To all that fish that spot...I work down that road next to the old ferry landing. They always check that spot night and day so do not fish it...There is a dock down shore drive for shore fisherman and as long as you have a lic. you should be ok.


----------



## French (Jun 18, 2005)

Again, if this was someone stealing your fishing rods out of your car down at the OBX, all of you letting this person off the hook would have a completely different tone. BOTH ARE ILLEGAL, BOTH ARE DISRESPECTING PROPERTY, AND BOTH ACTIVITIES IRREPERABLY HARM THE FISHING COMMUNITY. "I am sorry," does not cut it when the violator damn well knows that he is trespassing and fishing w/o a license. 

As someone who has spent years chasing trespassers deer hunting on my parents farm, people who recklessly damaged property and endangered our livestock and neighbors shooting at anything that moved, I have ZERO sympathy. In fact, I wish the warden would have taken the same action they would take for people hunting illegally, CONFISCATE THE WEAPON & THE MODE OF TRANSPORTATION and make the penalty MUCH STIFFER than it already is. The fine for fishing without a license should be at least, bare minimum, the cost of 10 fishing licenses.


----------



## rockhead (Nov 6, 2002)

I will make a suggestion that has worked really well for me.
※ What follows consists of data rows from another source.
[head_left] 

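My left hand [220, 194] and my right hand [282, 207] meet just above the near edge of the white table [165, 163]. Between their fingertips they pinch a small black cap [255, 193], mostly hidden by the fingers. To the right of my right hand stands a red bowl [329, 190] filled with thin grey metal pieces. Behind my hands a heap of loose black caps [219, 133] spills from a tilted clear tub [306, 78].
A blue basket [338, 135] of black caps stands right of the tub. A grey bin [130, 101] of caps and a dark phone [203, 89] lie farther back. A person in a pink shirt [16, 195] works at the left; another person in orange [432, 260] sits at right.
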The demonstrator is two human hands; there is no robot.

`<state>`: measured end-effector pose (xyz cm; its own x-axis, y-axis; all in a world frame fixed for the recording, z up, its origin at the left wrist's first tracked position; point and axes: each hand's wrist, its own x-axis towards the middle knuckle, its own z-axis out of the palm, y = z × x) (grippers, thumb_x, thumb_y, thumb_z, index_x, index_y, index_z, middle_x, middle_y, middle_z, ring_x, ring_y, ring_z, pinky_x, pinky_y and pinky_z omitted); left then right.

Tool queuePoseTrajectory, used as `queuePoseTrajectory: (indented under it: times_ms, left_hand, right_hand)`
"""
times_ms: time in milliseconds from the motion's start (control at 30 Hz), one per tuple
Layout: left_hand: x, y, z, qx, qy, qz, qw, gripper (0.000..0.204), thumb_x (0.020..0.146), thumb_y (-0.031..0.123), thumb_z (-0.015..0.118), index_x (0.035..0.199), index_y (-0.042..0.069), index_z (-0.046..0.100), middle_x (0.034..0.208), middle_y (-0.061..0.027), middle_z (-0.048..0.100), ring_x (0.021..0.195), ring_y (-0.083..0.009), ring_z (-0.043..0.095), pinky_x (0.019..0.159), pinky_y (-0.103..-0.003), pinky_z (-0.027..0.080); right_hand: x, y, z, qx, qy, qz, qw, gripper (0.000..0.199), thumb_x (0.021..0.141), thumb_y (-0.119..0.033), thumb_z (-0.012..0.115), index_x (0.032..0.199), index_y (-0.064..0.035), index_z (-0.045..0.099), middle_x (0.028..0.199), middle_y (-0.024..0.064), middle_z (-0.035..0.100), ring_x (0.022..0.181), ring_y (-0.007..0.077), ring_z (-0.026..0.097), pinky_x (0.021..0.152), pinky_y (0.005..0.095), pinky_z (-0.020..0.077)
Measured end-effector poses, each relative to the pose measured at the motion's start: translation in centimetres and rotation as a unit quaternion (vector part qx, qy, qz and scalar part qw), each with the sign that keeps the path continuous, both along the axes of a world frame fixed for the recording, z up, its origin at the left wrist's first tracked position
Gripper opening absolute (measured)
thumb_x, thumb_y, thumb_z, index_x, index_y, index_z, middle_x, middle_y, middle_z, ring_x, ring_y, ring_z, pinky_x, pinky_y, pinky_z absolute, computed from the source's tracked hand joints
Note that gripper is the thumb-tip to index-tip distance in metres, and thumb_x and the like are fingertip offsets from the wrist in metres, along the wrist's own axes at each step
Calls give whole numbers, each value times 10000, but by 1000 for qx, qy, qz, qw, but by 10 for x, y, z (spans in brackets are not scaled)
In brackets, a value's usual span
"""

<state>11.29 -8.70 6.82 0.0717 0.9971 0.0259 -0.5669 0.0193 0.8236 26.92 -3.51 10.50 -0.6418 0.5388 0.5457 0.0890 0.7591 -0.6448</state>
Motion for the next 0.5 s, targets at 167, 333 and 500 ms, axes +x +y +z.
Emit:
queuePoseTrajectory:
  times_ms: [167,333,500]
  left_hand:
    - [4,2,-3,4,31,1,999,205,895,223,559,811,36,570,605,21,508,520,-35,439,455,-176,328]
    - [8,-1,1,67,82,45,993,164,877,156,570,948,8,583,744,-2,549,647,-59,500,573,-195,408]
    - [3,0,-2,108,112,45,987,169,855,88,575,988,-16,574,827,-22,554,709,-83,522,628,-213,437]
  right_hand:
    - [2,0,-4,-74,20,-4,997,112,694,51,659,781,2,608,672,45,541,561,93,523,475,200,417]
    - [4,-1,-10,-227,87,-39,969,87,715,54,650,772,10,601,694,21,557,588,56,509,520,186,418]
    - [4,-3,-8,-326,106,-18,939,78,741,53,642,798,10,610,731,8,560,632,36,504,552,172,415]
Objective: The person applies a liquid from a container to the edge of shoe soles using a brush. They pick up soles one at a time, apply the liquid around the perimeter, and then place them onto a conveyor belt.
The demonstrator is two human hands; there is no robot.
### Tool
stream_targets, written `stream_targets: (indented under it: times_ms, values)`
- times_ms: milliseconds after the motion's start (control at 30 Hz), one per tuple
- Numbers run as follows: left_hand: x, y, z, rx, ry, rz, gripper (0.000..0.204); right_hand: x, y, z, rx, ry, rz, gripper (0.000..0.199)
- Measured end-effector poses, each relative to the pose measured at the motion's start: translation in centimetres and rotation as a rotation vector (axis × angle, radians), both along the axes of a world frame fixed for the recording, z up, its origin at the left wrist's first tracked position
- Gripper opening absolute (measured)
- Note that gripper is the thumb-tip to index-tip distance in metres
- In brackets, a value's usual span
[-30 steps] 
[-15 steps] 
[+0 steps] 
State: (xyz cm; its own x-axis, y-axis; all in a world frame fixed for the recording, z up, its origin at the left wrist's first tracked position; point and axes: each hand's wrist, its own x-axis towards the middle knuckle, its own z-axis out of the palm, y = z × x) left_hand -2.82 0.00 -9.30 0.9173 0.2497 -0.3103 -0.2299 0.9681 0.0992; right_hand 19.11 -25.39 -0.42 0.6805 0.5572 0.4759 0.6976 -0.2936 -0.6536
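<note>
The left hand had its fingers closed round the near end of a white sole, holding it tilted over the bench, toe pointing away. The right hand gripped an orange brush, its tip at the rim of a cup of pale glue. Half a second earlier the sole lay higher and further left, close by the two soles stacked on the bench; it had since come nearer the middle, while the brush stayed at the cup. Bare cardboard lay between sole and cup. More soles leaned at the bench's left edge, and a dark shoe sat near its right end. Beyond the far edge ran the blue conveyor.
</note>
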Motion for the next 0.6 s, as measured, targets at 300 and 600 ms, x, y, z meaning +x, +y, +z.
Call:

For starters, in general I do very little freshwater fishing but I do go at least 1/2 dozen times per year. 

If you go online to 

http://secure01.virginiainteractive.org/horf/

you can buy a combo fw/sw license and print as many copies of the license as you want, and save the license as a PDF to your desktop. then put a copy in your glove box, tackle box, wallet, junk drawer, etc. then you can forget about a fishing license in Virginia for the year. I think it's like $25 OR $27 for the 1 year combo, which isn't squat in my opinion.


----------



## cockroachjr. (Jul 18, 2005)

definately make more than a few copies once you get legal. I was fishing early morning at Dutch Gap, VA then went home to eat changed my clothes and left my papers in my backpocket. I go back to fish and Game worden tickets me and i tell him what happened. He says to me that I am lying and just trying to B.S. my way out of a ticket. The guy tells me he can't wait to see me in court and if he sees me fishing anywhere else hes gonna bust my a$$. So I get to court and I'm supposed to see the judge first thing in the morning but the wordenmoved my case back to the last case. I gotta miss work all day now  Showed my papers and got out of the fine then told the judge how rude this worden was and that the guy had it out for me. Judge laid that guy out but I could have avoided all that if I had copies


----------



## ASK4Fish (May 4, 2005)

*Copies of licences...*

are actually un-necessary...with all of the licences being automated, even if you forget your licence, as long as you have picture ID they can check whether you have your licence or not online. that was the purpose of databasing it, to tell who has bought one, and for what, and so on. in fact where i bought mine they told me it was completely un-necessary to carry one at all, and last week a nice harbor patrol officer showed me just how they check ...none the less i still carry mine, it saves them the time of looking it up, but incase you don't have it its there...


----------



## Cobia Seeker (Mar 19, 2002)

If you do not have it with you a citation can and most likley will be written.


----------



## rattler (Jul 3, 2004)

i believe it says in the rules that you must have it with you...


----------



## fingersandclaws (Oct 17, 2005)

Don't know in VA, but in MD, you need the paper "on your person whenever fishing". I got a warning because I put it in one bag, forgot to switch, and was "licenseless". The officer was very polite and nice, called the headquarters to look up my Drivers License, but they were busy; he said not to worry, and that if he were younger and looking to move up in the ranks, he would have given me a ticket. I appologized that he had to fill out the paperwork for the warning, and he replied that they "like paperwork" and smiled  All the MD DNR officers that I have talked to are extremely friendly, and willing to give you a break. He said that the ones that "back talk" and come out with an attitude are the ones he doesn't like. He says everyone makes a mistake, and he likes to give people a second chance. Oh, as a point of information, he said there are some DNR officers that specifically check grocery stores and restaurants that carry live fish to make sure they are all caught under the various regulations and tags are visible. If he had given me a ticket, I deserved it (didn't have my license after all), but I got lucky by meeting a laid back officer.


----------



## dirtyhandslopez (Nov 17, 2006)

Yep, it's all about how you deal with them and their attitude at the time. They're only doing a job. A needed job I reckon.


----------



## Flyersfan (Dec 5, 2003)

I still think the counties need to provide more fishing areas, our sport is more popular now than ever, and were not just a bunch of drunkards, well some are, but we *vote*:beer:


----------



## redneckranger (Jan 19, 2006)

true but we are not as organized as say Corporations that own property with water acess and the envoirmental groups. I was reading this in Field and Stream a few months ago.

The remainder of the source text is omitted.